Il test di Turing risale agli anni ’50 e indica il modo con cui si può dimostrare l’intelligenza di una macchina.
Alan Turing, considerato uno dei padri dell’informatica, è stato un matematico tra i più importanti del secolo scorso. Basti pensare che la “macchina di Turing” è passata alla storia come un prototipo dei moderni computer che ormai fanno parte integrante della vita di tutti i giorni. A lui dobbiamo anche l’ideazione del test di Turing.
Non solo, il matematico mise a disposizione le sue competenze e capacità per cercare di decifrare i codici che la Germania usava durante la Seconda guerra mondiale.
Il test di Turing:
Non tutti però conoscono il test che porta il nome del grande matematico. Oggi ormai sentiamo parlare di intelligenza artificiale in ogni contesto, dai computer, alla robotica fino al suo utilizzo nei call center.
Ma come si può identificare l’intelligenza artificiale? Cosa rende una macchina, “intelligente”? Turing se lo era chiesto già decine di anni fa e per questo aveva creato un test.
In particolare la questione veniva posta nel saggio del 1950 dal titolo Macchine calcolatrici e intelligenza. Il tutto parte da ciò che può essere definito “il gioco dell’imitazione”. Immaginiamo due stanze: in una è presente un esaminatore che interroga tramite domande inviate via cavo una donna (A) e un uomo (B) presenti in un’altra stanza.
Scopo dell’interrogante è scoprire chi è l’uomo e chi la donna tra le due persone con cui comunica e che identifica con Y e X. La donna sarà X o Y?
La faccenda si fa più complessa del previsto poiché l’uomo (B) deve cercare di aiutare chi li interroga, mentre la donna (A) farà di tutto per convincerlo di essere lei l’uomo.
Ma cosa c’entra l’IA con tutto questo? Il fatto è che Turing si è chiesto: e se al posto di “scovare” chi fosse l’uomo e la donna, si dovesse trovare chi è l’essere umano e chi la macchina?
Una macchina (ai suoi tempi una telescrivente), potrebbe ingannare una persona facendole credere di essere umana?

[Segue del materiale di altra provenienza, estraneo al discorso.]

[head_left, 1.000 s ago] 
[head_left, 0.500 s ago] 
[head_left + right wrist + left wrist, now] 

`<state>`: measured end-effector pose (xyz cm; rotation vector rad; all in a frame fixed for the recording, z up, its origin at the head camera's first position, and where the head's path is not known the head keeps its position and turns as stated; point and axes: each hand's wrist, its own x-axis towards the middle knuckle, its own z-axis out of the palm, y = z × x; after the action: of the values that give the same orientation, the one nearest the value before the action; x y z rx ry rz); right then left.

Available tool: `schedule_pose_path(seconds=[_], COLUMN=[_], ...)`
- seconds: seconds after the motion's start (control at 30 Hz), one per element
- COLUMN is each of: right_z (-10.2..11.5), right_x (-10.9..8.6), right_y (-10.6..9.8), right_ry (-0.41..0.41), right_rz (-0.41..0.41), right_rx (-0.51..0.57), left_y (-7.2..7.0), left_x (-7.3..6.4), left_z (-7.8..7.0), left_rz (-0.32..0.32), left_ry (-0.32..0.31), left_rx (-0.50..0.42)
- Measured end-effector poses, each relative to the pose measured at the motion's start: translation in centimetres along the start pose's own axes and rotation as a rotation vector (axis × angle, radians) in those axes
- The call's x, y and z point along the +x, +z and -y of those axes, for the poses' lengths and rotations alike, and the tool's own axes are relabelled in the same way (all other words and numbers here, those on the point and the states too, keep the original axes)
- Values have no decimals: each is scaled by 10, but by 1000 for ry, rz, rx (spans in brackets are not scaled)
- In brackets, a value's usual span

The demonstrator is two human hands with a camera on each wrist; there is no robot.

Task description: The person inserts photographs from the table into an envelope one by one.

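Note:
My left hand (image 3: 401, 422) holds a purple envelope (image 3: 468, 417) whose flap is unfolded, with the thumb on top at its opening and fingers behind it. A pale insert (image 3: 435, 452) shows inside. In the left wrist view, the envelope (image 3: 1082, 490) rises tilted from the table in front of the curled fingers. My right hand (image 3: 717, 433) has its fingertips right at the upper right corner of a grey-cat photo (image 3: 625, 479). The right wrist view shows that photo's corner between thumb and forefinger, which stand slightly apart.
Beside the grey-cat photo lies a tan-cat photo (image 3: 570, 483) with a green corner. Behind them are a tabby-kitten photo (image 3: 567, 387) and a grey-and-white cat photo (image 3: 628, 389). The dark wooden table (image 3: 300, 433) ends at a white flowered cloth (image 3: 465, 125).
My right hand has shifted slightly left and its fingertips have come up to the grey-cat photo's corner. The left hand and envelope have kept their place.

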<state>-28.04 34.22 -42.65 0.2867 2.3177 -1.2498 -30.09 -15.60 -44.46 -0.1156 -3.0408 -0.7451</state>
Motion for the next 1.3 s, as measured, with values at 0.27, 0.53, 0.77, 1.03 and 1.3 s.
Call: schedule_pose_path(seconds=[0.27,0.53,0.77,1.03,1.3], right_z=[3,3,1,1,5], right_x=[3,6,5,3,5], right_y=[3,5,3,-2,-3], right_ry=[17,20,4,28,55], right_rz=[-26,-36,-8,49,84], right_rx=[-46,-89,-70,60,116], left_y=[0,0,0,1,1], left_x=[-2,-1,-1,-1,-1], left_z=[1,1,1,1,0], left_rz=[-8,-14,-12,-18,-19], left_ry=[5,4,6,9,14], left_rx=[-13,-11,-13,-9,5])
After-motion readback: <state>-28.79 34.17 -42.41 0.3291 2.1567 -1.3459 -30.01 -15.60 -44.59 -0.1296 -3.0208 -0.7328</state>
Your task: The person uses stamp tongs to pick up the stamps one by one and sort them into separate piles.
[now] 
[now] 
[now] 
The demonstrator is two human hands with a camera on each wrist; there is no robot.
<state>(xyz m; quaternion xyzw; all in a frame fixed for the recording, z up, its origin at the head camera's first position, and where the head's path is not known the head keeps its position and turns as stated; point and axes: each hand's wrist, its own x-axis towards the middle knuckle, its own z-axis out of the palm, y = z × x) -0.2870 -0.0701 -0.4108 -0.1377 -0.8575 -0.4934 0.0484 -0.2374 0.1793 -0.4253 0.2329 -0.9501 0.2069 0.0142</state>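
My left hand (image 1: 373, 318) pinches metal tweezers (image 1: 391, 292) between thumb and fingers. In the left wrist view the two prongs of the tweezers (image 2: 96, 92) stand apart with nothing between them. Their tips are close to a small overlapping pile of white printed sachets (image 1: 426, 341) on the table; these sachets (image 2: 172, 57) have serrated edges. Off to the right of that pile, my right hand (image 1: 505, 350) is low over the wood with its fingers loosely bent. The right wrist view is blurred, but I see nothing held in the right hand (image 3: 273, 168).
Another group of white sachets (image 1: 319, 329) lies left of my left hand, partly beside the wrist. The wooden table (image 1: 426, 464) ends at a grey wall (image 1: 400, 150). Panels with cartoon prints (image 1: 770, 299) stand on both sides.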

Intelligenza, intenzionalità, inganno:
Stavolta quindi, sempre due stanze, sempre in una colui che pone domande e nell’altra una persona e un computer. Computer che dovrebbe dimostrare la propria intelligenza artificiale ingannando l’essere umano che lo interroga.
Ma è la macchina che inganna l’uomo o l’uomo che tramite l’inganno si compiace con la propria specie di aver creato un essere simile a lui?
È naturalmente difficile, se non forse impossibile, dare una definizione di intelligenza. Ma l’intelligenza non dovrebbe presupporre un’intenzionalità, del tutto assente nella prospettiva di una macchina, per quanto avanzata?
Per non dimenticare quanto sia fondamentale nell’analisi non solo la capacità della macchina di personificare un umano, ma anche la soggettività di colui che riceve ed interpreta le risposte date. Dove finisce l’abilità dell’IA e inizia la capacità della persona dall’altra parte del cavo? Stiamo misurando l’intelligenza della macchina o la nostra?
Insomma, le domande di Turing ancora non hanno ricevuto risposte, umane o artificiali che siano. In definitiva domande del tutto umane che cercano risposte in macchine create da umani. Non staremo cadendo in un circolo vizioso?